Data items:
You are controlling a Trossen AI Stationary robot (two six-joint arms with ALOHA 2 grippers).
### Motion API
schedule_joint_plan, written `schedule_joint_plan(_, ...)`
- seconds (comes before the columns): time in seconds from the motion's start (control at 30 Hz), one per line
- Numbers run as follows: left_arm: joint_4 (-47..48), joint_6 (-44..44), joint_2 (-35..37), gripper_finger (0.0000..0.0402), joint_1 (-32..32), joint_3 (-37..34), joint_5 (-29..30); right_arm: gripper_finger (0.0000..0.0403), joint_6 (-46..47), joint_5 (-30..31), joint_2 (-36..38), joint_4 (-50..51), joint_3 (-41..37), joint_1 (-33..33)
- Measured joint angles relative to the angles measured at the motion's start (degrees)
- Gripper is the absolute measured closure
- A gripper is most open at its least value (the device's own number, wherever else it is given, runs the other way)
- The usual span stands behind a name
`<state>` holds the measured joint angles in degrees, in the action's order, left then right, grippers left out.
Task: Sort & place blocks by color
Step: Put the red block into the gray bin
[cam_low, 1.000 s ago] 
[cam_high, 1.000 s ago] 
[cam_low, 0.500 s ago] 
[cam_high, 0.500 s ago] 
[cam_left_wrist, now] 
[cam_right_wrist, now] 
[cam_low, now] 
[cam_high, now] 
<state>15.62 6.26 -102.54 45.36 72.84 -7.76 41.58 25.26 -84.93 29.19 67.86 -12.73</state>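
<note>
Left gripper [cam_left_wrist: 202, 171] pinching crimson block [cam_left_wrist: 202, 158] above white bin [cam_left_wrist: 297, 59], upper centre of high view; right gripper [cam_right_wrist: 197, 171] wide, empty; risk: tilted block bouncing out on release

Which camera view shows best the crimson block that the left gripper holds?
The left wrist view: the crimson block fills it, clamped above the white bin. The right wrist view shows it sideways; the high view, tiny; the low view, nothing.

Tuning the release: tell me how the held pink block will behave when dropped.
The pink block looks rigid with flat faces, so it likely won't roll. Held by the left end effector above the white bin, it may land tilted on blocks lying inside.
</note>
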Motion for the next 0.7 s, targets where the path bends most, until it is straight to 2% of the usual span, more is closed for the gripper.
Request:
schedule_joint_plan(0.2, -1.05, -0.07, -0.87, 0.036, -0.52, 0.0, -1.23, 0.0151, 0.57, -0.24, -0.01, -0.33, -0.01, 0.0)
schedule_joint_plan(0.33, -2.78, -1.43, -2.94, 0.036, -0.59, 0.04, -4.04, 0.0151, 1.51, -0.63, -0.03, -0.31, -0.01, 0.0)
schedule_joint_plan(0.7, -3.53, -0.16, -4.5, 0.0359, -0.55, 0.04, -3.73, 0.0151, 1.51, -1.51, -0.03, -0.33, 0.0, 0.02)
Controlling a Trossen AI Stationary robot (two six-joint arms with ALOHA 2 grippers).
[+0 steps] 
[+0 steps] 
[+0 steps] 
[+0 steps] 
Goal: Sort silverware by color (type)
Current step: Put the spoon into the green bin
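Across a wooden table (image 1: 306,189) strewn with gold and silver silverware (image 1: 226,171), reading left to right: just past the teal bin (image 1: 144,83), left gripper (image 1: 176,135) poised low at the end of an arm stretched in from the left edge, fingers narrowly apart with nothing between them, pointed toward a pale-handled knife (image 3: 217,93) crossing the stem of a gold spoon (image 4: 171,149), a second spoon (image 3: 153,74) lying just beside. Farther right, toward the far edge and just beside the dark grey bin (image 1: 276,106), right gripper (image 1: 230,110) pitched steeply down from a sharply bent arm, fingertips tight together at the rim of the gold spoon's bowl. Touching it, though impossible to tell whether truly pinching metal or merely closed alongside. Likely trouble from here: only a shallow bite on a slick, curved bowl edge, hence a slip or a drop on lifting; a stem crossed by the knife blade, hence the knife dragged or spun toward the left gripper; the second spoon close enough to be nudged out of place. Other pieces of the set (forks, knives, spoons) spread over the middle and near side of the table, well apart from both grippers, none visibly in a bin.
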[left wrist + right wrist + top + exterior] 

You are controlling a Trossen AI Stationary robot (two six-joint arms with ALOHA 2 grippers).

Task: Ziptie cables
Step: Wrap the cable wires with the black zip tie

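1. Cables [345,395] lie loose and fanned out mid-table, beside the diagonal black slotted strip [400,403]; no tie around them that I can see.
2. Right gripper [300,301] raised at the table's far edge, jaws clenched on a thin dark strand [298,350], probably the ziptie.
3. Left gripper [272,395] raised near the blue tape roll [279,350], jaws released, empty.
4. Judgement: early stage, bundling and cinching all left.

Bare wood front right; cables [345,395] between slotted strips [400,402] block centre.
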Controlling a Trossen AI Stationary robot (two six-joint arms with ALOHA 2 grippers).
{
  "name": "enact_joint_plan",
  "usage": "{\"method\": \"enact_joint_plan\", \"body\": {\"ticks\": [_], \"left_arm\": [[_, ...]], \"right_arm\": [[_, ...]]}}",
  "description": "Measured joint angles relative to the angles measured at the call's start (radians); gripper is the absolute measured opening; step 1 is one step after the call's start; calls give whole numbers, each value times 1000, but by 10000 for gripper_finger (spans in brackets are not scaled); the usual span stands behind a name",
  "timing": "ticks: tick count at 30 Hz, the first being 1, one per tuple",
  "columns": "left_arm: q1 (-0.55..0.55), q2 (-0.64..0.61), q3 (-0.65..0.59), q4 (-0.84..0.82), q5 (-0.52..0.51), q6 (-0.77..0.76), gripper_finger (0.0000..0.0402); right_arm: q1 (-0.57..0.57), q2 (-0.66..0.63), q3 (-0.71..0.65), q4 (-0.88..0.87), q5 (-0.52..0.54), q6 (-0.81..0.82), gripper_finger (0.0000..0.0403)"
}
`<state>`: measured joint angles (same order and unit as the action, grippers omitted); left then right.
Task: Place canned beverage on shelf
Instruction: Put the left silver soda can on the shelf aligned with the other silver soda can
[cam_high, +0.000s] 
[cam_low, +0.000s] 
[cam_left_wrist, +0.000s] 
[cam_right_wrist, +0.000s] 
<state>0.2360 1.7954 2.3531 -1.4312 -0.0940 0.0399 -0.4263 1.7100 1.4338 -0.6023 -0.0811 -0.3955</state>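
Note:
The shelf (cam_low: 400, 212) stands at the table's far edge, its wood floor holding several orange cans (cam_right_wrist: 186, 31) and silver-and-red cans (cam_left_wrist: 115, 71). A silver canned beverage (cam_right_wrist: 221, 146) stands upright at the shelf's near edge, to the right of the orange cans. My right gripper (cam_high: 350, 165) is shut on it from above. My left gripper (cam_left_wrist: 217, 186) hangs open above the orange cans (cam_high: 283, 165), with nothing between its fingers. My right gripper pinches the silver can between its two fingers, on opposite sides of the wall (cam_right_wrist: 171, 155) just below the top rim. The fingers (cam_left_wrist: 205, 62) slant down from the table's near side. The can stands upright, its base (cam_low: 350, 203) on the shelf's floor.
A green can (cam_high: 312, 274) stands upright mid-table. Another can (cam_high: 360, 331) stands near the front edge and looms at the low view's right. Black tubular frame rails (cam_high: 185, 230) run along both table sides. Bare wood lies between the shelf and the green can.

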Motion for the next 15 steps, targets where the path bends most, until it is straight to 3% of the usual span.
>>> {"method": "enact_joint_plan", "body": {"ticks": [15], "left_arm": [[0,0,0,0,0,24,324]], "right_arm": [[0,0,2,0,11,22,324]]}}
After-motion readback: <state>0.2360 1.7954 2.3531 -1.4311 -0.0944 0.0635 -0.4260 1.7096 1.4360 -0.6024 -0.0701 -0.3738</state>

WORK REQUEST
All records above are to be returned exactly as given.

RESPONSE BOX
You are controlling a Trossen AI Stationary robot (two six-joint arms with ALOHA 2 grippers).
### Motion API
schedule_joint_plan, written `schedule_joint_plan(_, ...)`
- seconds (comes before the columns): time in seconds from the motion's start (control at 30 Hz), one per line
- Numbers run as follows: left_arm: joint_4 (-47..48), joint_6 (-44..44), joint_2 (-35..37), gripper_finger (0.0000..0.0402), joint_1 (-32..32), joint_3 (-37..34), joint_5 (-29..30); right_arm: gripper_finger (0.0000..0.0403), joint_6 (-46..47), joint_5 (-30..31), joint_2 (-36..38), joint_4 (-50..51), joint_3 (-41..37), joint_1 (-33..33)
- Measured joint angles relative to the angles measured at the motion's start (degrees)
- Gripper is the absolute measured closure
- A gripper is most open at its least value (the device's own number, wherever else it is given, runs the other way)
- The usual span stands behind a name
`<state>` holds the measured joint angles in degrees, in the action's order, left then right, grippers left out.
Task: Sort & place blocks by color
Step: Put the red block into the gray bin
[cam_low, 1.000 s ago] 
[cam_high, 1.000 s ago] 
[cam_low, 0.500 s ago] 
[cam_high, 0.500 s ago] 
[cam_left_wrist, now] 
[cam_right_wrist, now] 
[cam_low, now] 
[cam_high, now] 
<state>15.62 6.26 -102.54 45.36 72.84 -7.76 41.58 25.26 -84.93 29.19 67.86 -12.73</state>
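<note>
Left gripper [cam_left_wrist: 202, 171] pinching crimson block [cam_left_wrist: 202, 158] above white bin [cam_left_wrist: 297, 59], upper centre of high view; right gripper [cam_right_wrist: 197, 171] wide, empty; risk: tilted block bouncing out on release

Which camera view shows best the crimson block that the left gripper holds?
The left wrist view: the crimson block fills it, clamped above the white bin. The right wrist view shows it sideways; the high view, tiny; the low view, nothing.

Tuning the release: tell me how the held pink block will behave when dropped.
The pink block looks rigid with flat faces, so it likely won't roll. Held by the left end effector above the white bin, it may land tilted on blocks lying inside.
</note>
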Motion for the next 0.7 s, targets where the path bends most, until it is straight to 2% of the usual span, more is closed for the gripper.
Request:
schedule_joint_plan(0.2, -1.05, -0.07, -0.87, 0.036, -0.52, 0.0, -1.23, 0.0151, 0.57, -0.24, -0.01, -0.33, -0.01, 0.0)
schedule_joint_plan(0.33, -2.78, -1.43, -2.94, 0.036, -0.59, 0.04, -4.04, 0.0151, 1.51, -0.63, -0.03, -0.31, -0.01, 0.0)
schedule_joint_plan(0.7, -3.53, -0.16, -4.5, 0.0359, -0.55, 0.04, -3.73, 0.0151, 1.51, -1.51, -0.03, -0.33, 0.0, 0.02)
Controlling a Trossen AI Stationary robot (two six-joint arms with ALOHA 2 grippers).
[+0 steps] 
[+0 steps] 
[+0 steps] 
[+0 steps] 
Goal: Sort silverware by color (type)
Current step: Put the spoon into the green bin
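Across a wooden table (image 1: 306,189) strewn with gold and silver silverware (image 1: 226,171), reading left to right: just past the teal bin (image 1: 144,83), left gripper (image 1: 176,135) poised low at the end of an arm stretched in from the left edge, fingers narrowly apart with nothing between them, pointed toward a pale-handled knife (image 3: 217,93) crossing the stem of a gold spoon (image 4: 171,149), a second spoon (image 3: 153,74) lying just beside. Farther right, toward the far edge and just beside the dark grey bin (image 1: 276,106), right gripper (image 1: 230,110) pitched steeply down from a sharply bent arm, fingertips tight together at the rim of the gold spoon's bowl. Touching it, though impossible to tell whether truly pinching metal or merely closed alongside. Likely trouble from here: only a shallow bite on a slick, curved bowl edge, hence a slip or a drop on lifting; a stem crossed by the knife blade, hence the knife dragged or spun toward the left gripper; the second spoon close enough to be nudged out of place. Other pieces of the set (forks, knives, spoons) spread over the middle and near side of the table, well apart from both grippers, none visibly in a bin.
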[left wrist + right wrist + top + exterior] 

You are controlling a Trossen AI Stationary robot (two six-joint arms with ALOHA 2 grippers).

Task: Ziptie cables
Step: Wrap the cable wires with the black zip tie

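1. Cables [345,395] lie loose and fanned out mid-table, beside the diagonal black slotted strip [400,403]; no tie around them that I can see.
2. Right gripper [300,301] raised at the table's far edge, jaws clenched on a thin dark strand [298,350], probably the ziptie.
3. Left gripper [272,395] raised near the blue tape roll [279,350], jaws released, empty.
4. Judgement: early stage, bundling and cinching all left.

Bare wood front right; cables [345,395] between slotted strips [400,402] block centre.
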Controlling a Trossen AI Stationary robot (two six-joint arms with ALOHA 2 grippers).
{
  "name": "enact_joint_plan",
  "usage": "{\"method\": \"enact_joint_plan\", \"body\": {\"ticks\": [_], \"left_arm\": [[_, ...]], \"right_arm\": [[_, ...]]}}",
  "description": "Measured joint angles relative to the angles measured at the call's start (radians); gripper is the absolute measured opening; step 1 is one step after the call's start; calls give whole numbers, each value times 1000, but by 10000 for gripper_finger (spans in brackets are not scaled); the usual span stands behind a name",
  "timing": "ticks: tick count at 30 Hz, the first being 1, one per tuple",
  "columns": "left_arm: q1 (-0.55..0.55), q2 (-0.64..0.61), q3 (-0.65..0.59), q4 (-0.84..0.82), q5 (-0.52..0.51), q6 (-0.77..0.76), gripper_finger (0.0000..0.0402); right_arm: q1 (-0.57..0.57), q2 (-0.66..0.63), q3 (-0.71..0.65), q4 (-0.88..0.87), q5 (-0.52..0.54), q6 (-0.81..0.82), gripper_finger (0.0000..0.0403)"
}
`<state>`: measured joint angles (same order and unit as the action, grippers omitted); left then right.
Task: Place canned beverage on shelf
Instruction: Put the left silver soda can on the shelf aligned with the other silver soda can
[cam_high, +0.000s] 
[cam_low, +0.000s] 
[cam_left_wrist, +0.000s] 
[cam_right_wrist, +0.000s] 
<state>0.2360 1.7954 2.3531 -1.4312 -0.0940 0.0399 -0.4263 1.7100 1.4338 -0.6023 -0.0811 -0.3955</state>
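Note:
The shelf (cam_low: 400, 212) stands at the table's far edge, its wood floor holding several orange cans (cam_right_wrist: 186, 31) and silver-and-red cans (cam_left_wrist: 115, 71). A silver canned beverage (cam_right_wrist: 221, 146) stands upright at the shelf's near edge, to the right of the orange cans. My right gripper (cam_high: 350, 165) is shut on it from above. My left gripper (cam_left_wrist: 217, 186) hangs open above the orange cans (cam_high: 283, 165), with nothing between its fingers. My right gripper pinches the silver can between its two fingers, on opposite sides of the wall (cam_right_wrist: 171, 155) just below the top rim. The fingers (cam_left_wrist: 205, 62) slant down from the table's near side. The can stands upright, its base (cam_low: 350, 203) on the shelf's floor.
A green can (cam_high: 312, 274) stands upright mid-table. Another can (cam_high: 360, 331) stands near the front edge and looms at the low view's right. Black tubular frame rails (cam_high: 185, 230) run along both table sides. Bare wood lies between the shelf and the green can.
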
Motion for the next 15 steps, targets where the path bends most, until it is straight to 3% of the usual span.
>>> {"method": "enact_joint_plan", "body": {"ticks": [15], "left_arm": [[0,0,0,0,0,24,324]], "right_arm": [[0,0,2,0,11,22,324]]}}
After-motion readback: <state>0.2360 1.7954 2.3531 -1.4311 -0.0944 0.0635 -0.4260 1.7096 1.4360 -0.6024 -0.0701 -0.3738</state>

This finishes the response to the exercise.